§ **Exercise inputs**
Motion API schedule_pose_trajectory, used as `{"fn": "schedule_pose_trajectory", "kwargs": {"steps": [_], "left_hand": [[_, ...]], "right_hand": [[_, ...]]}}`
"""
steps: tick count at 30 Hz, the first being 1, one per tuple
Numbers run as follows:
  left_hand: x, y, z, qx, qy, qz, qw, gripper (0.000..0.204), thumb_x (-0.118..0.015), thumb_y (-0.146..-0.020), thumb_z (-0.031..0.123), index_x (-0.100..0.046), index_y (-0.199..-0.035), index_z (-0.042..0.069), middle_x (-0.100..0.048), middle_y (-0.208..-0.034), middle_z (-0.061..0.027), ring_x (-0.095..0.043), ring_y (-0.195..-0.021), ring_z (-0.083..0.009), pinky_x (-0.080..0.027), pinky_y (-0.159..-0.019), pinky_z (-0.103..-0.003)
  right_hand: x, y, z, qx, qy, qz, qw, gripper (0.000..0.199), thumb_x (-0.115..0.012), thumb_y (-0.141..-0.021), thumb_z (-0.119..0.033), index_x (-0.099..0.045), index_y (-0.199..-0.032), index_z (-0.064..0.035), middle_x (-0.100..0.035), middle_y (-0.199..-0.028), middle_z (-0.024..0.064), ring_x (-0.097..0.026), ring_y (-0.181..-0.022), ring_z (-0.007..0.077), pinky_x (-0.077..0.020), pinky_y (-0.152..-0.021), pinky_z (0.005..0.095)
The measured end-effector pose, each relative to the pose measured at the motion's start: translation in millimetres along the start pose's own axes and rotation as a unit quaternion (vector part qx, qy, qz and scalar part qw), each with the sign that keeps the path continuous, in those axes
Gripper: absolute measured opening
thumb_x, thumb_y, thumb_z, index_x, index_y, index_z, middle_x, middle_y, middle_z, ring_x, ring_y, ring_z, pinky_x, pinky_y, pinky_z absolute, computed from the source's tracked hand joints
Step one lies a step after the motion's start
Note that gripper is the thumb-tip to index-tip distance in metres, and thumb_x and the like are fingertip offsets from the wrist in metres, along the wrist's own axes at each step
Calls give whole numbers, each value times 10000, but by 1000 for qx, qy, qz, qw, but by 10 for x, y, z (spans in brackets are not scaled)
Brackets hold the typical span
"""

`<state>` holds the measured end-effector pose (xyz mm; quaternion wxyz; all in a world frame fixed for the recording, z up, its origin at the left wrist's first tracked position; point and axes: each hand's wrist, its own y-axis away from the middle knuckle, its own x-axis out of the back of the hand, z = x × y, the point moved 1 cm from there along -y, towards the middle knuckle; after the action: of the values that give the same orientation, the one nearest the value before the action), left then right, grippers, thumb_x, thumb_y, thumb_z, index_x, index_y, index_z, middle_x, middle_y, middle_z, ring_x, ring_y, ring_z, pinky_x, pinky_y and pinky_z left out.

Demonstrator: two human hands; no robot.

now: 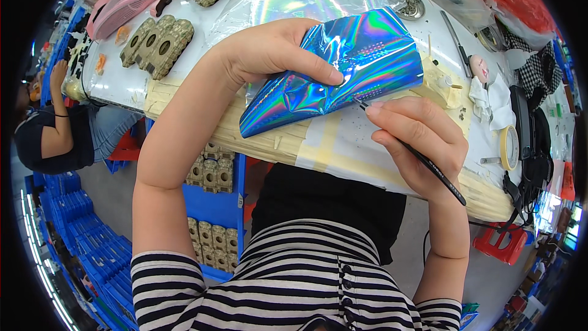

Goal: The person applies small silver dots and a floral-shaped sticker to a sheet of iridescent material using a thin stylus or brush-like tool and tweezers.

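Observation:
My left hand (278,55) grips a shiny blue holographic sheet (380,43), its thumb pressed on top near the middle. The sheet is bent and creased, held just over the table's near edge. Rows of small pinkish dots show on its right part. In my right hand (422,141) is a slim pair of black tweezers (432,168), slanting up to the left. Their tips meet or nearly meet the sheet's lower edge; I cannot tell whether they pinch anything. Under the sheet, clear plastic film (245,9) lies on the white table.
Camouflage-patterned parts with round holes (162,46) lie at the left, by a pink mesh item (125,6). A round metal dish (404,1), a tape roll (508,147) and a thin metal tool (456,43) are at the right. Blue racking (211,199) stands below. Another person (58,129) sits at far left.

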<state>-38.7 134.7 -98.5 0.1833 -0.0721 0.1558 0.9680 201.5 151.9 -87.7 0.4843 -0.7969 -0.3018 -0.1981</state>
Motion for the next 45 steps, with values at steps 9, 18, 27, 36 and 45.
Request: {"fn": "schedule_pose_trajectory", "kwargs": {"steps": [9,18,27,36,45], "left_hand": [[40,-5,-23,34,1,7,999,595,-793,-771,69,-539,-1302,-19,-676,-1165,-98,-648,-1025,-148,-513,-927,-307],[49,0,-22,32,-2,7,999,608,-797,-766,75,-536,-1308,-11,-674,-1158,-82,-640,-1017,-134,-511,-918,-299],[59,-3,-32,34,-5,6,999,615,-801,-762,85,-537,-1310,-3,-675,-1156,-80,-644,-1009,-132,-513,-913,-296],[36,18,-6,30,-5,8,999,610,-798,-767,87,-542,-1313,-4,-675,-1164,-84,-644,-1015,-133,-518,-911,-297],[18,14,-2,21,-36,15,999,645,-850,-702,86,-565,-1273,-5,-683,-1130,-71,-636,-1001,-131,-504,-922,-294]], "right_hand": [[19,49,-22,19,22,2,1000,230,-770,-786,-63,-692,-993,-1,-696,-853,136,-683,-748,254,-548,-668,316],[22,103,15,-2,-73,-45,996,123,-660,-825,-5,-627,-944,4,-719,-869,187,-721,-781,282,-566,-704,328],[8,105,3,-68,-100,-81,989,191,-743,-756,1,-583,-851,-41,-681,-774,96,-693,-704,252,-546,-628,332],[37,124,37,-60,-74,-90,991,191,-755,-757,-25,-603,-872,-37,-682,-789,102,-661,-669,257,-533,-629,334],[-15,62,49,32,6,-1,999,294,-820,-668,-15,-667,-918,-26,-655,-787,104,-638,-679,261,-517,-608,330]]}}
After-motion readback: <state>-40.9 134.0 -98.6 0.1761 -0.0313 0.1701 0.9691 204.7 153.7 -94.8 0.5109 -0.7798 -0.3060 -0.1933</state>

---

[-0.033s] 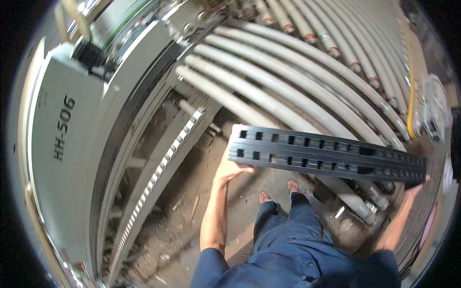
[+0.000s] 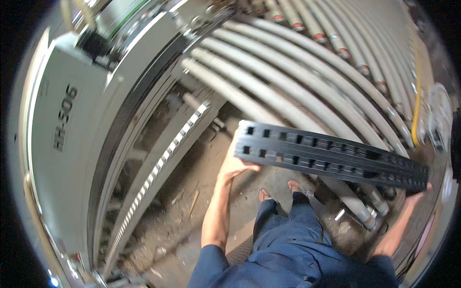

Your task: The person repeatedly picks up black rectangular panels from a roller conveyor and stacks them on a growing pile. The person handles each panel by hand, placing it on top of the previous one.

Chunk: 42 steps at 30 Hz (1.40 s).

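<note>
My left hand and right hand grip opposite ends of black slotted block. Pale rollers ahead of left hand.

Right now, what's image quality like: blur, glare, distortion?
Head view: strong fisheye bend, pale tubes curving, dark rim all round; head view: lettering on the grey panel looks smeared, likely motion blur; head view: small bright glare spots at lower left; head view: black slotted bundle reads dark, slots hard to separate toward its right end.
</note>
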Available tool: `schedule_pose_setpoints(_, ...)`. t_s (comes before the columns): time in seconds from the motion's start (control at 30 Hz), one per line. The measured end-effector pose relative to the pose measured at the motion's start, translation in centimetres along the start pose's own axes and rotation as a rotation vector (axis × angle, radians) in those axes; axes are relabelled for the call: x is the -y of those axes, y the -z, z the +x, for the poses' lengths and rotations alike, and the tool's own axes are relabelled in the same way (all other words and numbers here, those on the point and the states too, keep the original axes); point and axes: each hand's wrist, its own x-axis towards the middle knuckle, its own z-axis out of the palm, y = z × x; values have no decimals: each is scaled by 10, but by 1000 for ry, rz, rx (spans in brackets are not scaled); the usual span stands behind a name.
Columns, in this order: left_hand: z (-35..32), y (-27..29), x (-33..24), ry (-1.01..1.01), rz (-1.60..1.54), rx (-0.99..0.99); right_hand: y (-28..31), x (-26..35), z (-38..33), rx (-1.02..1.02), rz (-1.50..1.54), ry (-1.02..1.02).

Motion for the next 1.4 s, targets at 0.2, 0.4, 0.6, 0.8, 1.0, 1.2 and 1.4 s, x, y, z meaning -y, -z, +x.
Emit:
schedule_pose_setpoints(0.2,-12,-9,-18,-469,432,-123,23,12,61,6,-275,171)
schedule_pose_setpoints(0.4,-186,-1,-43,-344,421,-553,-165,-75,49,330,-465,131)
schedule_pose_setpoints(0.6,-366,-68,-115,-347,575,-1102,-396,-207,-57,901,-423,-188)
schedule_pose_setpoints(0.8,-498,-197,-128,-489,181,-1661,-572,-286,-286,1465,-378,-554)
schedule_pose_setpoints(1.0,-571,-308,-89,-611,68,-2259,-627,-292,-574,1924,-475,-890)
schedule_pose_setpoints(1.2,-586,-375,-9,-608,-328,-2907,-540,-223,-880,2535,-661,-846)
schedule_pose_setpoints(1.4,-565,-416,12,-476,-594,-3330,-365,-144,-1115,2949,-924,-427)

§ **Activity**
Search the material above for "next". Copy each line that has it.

§ **Output below**
Motion for the next 45 steps, with values at steps 9, 18, 27, 36 and 45.
Motion for the next 1.4 s, targets at 0.2, 0.4, 0.6, 0.8, 1.0, 1.2 and 1.4 s, x, y, z meaning -y, -z, +x.

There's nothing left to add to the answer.